Pour Lacan, c’est à Marx que revient l’invention du symptôme, car il « fait l’hypothèse que quelque chose ne va pas dans les relations intersubjectives, et fait l’hypothèse que cela a un sens ; cela relève bien du symptôme » [6]. Pour Marx, le travailleur et le capitaliste ne sont que les jouets d’un système qui leur est extérieur et les gouverne à leur insu. Il démontre que le rapport entre les choses (le marché) se substitue au rapport entre les hommes et que la marchandise ou l’argent (deux versions de l’objet fétiche de la société capitaliste) viennent voiler tout en la désignant, la plus-value qu’est la monnaie – « fétiche par excellence », dit Lacan, dans Le Séminaire XVI.
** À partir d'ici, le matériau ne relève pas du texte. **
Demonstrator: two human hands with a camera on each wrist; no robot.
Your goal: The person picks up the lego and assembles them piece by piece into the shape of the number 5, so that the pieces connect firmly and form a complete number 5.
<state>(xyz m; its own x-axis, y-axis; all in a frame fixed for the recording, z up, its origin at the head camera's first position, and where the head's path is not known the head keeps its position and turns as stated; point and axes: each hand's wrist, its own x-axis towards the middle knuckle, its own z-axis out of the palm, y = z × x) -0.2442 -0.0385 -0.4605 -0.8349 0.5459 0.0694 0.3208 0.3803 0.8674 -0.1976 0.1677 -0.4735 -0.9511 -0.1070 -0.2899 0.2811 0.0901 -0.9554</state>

Avec Freud, la découverte de l’inconscient et du sens sexuel des symptômes hystériques subvertit la conception médicale du symptôme.
Quant à Lacan, le livre d’A. Ménard reprend les différentes périodes de son enseignement et valorise la théorisation du réel, à la fois comme écriture logique de l’impossible, et comme l’un des ronds du nœud, le réel est rétif au sens. Ce passage du symptôme déchiffrable par le sens à l’événement de corps, hors sens, va de pair avec le sinthome, invention de Lacan. Il est repérable dans les témoignages de passe : à la fois versant symptôme, et création- solution singulière pour parer au réel.
D’un enthousiasme communicatif, l’ouvrage d’A. Ménard, nous propose de considérer Hippocrate comme « interprète du symptôme » : une boussole pour l’analyste ?
[1] Ménard A., Le symptôme – Entre Amour et Invention, Nîmes, Champ social Editions, 2016.
[2] Hippocrate, « La folie de Perdiccas II, roi de Macédoine, fils d’Alexandre le Riche ».
[3] Ménard A., Le symptôme …, op.cit., p. 7. La phrase de Lacan se trouve dans « Le séminaire R.S.I. », Ornicar ?, n°4, 1975, p. 106.
[4] Lacan J., Le Séminaire, livre XX, Encore, texte établi par Jacques-Alain Miller, Paris, Seuil, 1975, p. 12.
[5] Lacan J., Le Séminaire, livre X, L’angoisse, texte établi par Jacques-Alain Miller, Paris, Seuil, 1963, p. 209.
[6] Ménard A., Le symptôme …, op.cit., p. 80.